Let’s see how he likes being cut off abruptly, Nairom gloated.
***
Nairom’s holographic avatar dispersed like a thousand little translucent fis
h scattered by a stone thrown in a pond. Selat lapsed back into his halted hissing.
“It looks like I still need to keep my little rat in the hole. I might need her services later.” His eyes darted around the shadows, searching. The twin crimson darts found their mark and sped towards the Agar Hegirith sitting in the corner of the room. Selat’s rotting face shook in mock regret. “What a pathetic little puppet Nairom has become, eh? You of all people should understand what that means.”
Magron Orcris glared at Selat, but refused to answer as Selat choked out another ugly laugh.
CHAPTER 40
A launch belonging to one of the oldest Noble Houses in the Seven Guilds, crewed by a small group of renegades from Protectorate authority, hung just inside the mouth of hyperspace. The ship’s occupants had been crammed in the small quarters together for almost thirty standard hours and everyone’s patience was wearing thin.
“Isn’t it about time yet?” Jiab squirmed in his flight couch.
“The time appointed for us to exit hyperspace is exactly ten standard minutes after the hole in Morgoloth’s planetary shield opens for the bogus peace envoy,” Lev-9 explained for the second time to the anxious Oobellian. “One of the ships is carrying seeker missiles that are programmed to bring down the planetary shield generator.

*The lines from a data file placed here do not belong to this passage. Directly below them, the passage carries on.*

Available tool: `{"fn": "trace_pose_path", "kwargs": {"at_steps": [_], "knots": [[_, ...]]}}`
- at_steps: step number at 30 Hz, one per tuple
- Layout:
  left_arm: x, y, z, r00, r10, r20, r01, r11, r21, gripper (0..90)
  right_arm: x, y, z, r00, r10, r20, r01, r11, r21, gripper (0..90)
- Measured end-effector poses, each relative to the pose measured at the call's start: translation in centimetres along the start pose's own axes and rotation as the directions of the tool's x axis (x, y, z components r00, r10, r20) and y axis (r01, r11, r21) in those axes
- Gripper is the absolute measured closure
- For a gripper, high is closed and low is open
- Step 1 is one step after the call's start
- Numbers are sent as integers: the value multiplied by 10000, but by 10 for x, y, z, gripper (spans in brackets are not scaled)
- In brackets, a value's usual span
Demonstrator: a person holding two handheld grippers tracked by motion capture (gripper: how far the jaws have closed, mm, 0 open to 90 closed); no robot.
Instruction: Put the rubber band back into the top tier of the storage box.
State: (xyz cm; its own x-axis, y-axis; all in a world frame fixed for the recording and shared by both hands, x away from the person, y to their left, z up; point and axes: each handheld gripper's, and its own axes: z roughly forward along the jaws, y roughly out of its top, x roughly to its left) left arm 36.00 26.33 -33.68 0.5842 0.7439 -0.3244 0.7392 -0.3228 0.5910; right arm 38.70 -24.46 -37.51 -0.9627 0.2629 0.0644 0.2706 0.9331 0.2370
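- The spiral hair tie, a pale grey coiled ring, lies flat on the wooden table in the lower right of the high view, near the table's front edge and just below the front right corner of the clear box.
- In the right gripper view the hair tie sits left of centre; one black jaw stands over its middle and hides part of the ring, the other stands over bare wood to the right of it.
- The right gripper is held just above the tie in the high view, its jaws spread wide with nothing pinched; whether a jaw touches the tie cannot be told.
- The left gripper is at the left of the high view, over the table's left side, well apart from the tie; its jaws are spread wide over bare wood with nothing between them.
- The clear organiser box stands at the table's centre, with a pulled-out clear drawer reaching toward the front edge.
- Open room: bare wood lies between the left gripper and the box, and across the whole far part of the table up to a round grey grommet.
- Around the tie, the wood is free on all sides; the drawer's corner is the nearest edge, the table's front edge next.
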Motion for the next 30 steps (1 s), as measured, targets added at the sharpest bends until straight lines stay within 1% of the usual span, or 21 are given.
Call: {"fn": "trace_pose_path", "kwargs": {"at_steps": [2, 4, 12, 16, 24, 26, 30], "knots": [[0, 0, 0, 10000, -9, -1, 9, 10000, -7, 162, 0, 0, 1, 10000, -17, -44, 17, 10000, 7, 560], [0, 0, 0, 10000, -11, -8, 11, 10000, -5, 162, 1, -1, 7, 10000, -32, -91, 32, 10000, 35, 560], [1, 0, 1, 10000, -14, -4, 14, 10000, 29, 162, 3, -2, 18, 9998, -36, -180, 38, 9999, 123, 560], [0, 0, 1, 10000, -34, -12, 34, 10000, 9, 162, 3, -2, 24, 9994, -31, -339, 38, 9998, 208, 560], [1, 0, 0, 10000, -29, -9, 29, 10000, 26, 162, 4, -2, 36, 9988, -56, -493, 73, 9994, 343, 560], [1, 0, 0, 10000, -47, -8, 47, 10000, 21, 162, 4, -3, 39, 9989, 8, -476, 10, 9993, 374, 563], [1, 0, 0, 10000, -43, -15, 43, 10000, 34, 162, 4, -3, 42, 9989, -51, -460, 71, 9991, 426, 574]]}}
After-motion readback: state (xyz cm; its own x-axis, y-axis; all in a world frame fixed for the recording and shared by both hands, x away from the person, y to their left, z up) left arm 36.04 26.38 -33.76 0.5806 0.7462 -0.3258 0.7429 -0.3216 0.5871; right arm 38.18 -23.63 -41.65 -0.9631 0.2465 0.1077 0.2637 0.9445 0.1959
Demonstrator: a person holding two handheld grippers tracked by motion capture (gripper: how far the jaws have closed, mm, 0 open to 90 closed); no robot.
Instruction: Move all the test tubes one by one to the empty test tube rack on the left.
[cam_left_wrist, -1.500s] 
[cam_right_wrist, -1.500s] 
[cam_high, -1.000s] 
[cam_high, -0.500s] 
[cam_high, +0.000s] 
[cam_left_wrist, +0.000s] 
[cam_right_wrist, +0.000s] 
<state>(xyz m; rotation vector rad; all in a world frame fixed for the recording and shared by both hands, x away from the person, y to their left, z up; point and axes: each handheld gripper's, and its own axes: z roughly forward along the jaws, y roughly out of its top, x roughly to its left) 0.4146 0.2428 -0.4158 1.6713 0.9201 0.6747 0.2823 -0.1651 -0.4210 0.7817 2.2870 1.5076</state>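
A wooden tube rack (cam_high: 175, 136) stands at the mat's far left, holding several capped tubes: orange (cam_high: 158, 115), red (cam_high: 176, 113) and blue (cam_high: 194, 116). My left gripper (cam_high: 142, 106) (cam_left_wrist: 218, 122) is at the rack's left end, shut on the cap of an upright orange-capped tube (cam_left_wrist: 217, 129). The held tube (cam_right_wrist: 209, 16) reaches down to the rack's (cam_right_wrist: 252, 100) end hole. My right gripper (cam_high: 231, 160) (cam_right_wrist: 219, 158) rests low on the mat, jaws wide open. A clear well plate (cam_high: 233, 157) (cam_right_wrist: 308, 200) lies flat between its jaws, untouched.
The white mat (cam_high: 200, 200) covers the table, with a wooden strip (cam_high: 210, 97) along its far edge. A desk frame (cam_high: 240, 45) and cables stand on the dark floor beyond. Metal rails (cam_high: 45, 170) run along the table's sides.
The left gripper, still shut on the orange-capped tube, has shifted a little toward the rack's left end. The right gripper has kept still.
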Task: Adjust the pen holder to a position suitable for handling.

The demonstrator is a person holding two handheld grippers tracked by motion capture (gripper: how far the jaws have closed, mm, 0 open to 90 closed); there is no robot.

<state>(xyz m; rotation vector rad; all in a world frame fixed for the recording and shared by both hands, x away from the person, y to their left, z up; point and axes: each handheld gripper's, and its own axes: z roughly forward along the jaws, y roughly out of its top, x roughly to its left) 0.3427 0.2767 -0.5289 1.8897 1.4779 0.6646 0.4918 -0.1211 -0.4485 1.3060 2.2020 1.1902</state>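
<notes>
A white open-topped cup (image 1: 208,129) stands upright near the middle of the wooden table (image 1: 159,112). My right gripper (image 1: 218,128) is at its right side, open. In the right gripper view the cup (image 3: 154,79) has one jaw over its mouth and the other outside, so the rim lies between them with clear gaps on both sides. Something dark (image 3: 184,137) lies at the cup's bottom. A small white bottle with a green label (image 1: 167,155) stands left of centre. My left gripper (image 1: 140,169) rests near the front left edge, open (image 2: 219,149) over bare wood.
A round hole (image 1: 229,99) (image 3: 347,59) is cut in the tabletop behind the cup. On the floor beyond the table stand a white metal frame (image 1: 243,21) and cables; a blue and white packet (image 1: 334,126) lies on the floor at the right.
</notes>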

Once they’re on their way, forces from Tain-Balmor and House Feillion will start the diversion, and we’ll enter the system and make a run for the planet under their cover.”
“And it’s going to be that easy too.” Achanei rolled her eyes.
“Indeed,” Lev-9 opined. “However, since there has been a disruption in the plan, Aiben will need to connect with Nairom over the hypernet and talk him out of what he is doing and get him to return the device before it is too late.”
Achanei snorted. Ever since leaving Mora Bentia, she had been noticeably cynical of their situation.